◆ Problem statement
In your copy of the data, omit the pictures and keep all else exactly as given.

◆ Data extract
BEGIN

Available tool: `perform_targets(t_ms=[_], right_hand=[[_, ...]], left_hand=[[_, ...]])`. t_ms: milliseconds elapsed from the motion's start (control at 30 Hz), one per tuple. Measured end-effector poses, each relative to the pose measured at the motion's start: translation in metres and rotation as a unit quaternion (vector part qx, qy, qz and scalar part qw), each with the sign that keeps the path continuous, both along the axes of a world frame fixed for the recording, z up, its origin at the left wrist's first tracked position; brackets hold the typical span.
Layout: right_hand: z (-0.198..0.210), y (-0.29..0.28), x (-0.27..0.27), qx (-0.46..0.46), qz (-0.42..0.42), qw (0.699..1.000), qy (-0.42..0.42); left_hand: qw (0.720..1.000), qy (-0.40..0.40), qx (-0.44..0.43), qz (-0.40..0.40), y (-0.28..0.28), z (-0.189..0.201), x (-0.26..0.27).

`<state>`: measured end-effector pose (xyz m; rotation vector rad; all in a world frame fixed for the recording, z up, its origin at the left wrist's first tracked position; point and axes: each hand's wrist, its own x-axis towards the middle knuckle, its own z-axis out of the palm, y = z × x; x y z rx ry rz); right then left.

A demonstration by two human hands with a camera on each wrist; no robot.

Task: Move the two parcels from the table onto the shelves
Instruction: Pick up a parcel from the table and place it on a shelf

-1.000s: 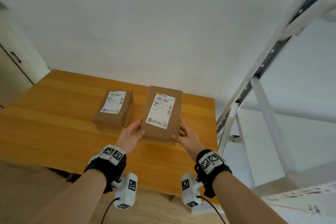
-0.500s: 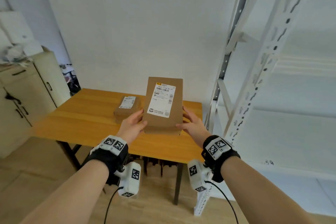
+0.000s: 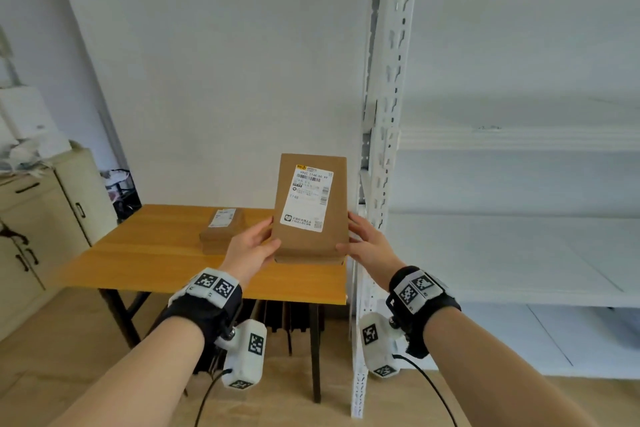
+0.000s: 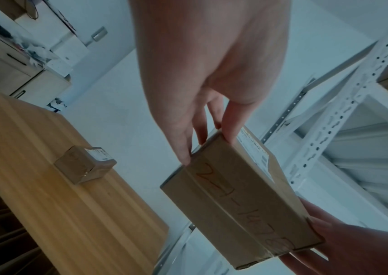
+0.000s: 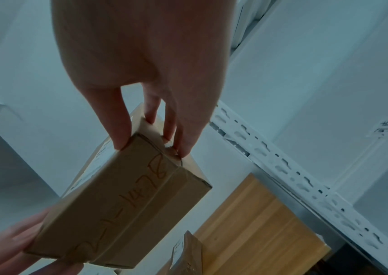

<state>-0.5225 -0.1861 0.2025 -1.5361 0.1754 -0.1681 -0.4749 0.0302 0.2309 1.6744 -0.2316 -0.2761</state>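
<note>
Both hands hold a tall brown cardboard parcel (image 3: 310, 210) with a white label in the air above the table's right end. My left hand (image 3: 251, 250) grips its lower left edge and my right hand (image 3: 367, 246) grips its lower right edge. The wrist views show thumb and fingers pinching the parcel (image 4: 239, 195) (image 5: 122, 202) at its ends; handwriting runs along its near side. A smaller brown parcel (image 3: 221, 230) (image 4: 85, 166) lies flat on the wooden table (image 3: 145, 260). White metal shelves (image 3: 512, 253) stand right beside the table.
The shelf's perforated white upright (image 3: 379, 149) stands just right of the held parcel. Several shelf boards (image 3: 519, 139) show nothing on them. A beige cabinet (image 3: 38, 229) stands at the left against the wall. The floor is light wood.
The held parcel has risen off the table and shifted right toward the shelf upright. My view has swung up and right, bringing the shelves into sight. The small parcel stays on the table.
</note>
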Motion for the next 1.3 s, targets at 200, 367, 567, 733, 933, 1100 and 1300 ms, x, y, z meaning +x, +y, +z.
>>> perform_targets(t_ms=[200,367,567,733,933,1100,1300], right_hand=[[0.019,-0.046,-0.054,-0.006,0.002,1.0,-0.023],[0.031,-0.101,-0.102,-0.018,0.006,1.0,-0.024],[0.054,-0.167,-0.154,-0.02,0.013,0.999,-0.04],[0.078,-0.21,-0.178,-0.012,-0.008,0.997,-0.074],[0.112,-0.24,-0.183,-0.008,-0.038,0.994,-0.104],[0.147,-0.257,-0.175,-0.03,-0.036,0.989,-0.138],[0.185,-0.278,-0.151,-0.051,-0.065,0.985,-0.15]], left_hand=[[1.0,-0.022,0.013,0.005,-0.042,0.018,-0.061],[1.0,-0.021,0.006,0.011,-0.097,0.027,-0.111],[0.999,-0.031,-0.009,-0.012,-0.164,0.041,-0.153],[0.997,-0.055,-0.022,-0.041,-0.207,0.062,-0.162],[0.994,-0.086,-0.036,-0.052,-0.242,0.095,-0.156],[0.989,-0.118,-0.05,-0.072,-0.262,0.131,-0.136],[0.983,-0.139,-0.065,-0.099,-0.286,0.166,-0.099]])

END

◆ Written response
Available tool: `perform_targets(t_ms=[_], right_hand=[[_, ...]], left_hand=[[_, ...]])`. t_ms: milliseconds elapsed from the motion's start (control at 30 Hz), one per tuple. Measured end-effector poses, each relative to the pose measured at the motion's start: translation in metres and rotation as a unit quaternion (vector part qx, qy, qz and scalar part qw), each with the sign that keeps the path continuous, both along the axes of a world frame fixed for the recording, z up, its origin at the left wrist's first tracked position; brackets hold the typical span.
Layout: right_hand: z (-0.198..0.210), y (-0.29..0.28), x (-0.27..0.27), qx (-0.46..0.46), qz (-0.42..0.42), qw (0.699..1.000), qy (-0.42..0.42); left_hand: qw (0.720..1.000), qy (-0.40..0.40), qx (-0.44..0.43), qz (-0.40..0.40), y (-0.28..0.28), z (-0.189..0.201), x (-0.26..0.27).

`<state>`: measured end-effector pose (xyz m; rotation vector rad; all in a world frame fixed for the recording, z up, its origin at the left wrist's first tracked position; point and axes: each hand's wrist, its own x-axis towards the middle knuckle, its own z-axis out of the palm, y = z × x; x y z rx ry rz); right then left.

A demonstration by two human hands with a camera on each wrist; no robot.

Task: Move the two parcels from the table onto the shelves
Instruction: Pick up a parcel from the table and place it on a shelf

-1.000s: 
-0.500s: 
+0.000s: 
+0.000s: 
+0.000s: 

<state>-0.5225 -0.1861 0.2025 -1.5361 0.1754 -0.1681 -0.4749 0.0302 0.2309 1.6744 -0.2316 -0.2761</state>
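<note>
Both hands hold a tall brown cardboard parcel (image 3: 310, 210) with a white label in the air above the table's right end. My left hand (image 3: 251, 250) grips its lower left edge and my right hand (image 3: 367, 246) grips its lower right edge. The wrist views show thumb and fingers pinching the parcel (image 4: 239, 195) (image 5: 122, 202) at its ends; handwriting runs along its near side. A smaller brown parcel (image 3: 221, 230) (image 4: 85, 166) lies flat on the wooden table (image 3: 145, 260). White metal shelves (image 3: 512, 253) stand right beside the table.
The shelf's perforated white upright (image 3: 379, 149) stands just right of the held parcel. Several shelf boards (image 3: 519, 139) show nothing on them. A beige cabinet (image 3: 38, 229) stands at the left against the wall. The floor is light wood.
The held parcel has risen off the table and shifted right toward the shelf upright. My view has swung up and right, bringing the shelves into sight. The small parcel stays on the table.
</note>
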Motion for the next 1.3 s, targets at 200, 367, 567, 733, 933, 1100 and 1300 ms, x, y, z meaning +x, +y, +z.
>>> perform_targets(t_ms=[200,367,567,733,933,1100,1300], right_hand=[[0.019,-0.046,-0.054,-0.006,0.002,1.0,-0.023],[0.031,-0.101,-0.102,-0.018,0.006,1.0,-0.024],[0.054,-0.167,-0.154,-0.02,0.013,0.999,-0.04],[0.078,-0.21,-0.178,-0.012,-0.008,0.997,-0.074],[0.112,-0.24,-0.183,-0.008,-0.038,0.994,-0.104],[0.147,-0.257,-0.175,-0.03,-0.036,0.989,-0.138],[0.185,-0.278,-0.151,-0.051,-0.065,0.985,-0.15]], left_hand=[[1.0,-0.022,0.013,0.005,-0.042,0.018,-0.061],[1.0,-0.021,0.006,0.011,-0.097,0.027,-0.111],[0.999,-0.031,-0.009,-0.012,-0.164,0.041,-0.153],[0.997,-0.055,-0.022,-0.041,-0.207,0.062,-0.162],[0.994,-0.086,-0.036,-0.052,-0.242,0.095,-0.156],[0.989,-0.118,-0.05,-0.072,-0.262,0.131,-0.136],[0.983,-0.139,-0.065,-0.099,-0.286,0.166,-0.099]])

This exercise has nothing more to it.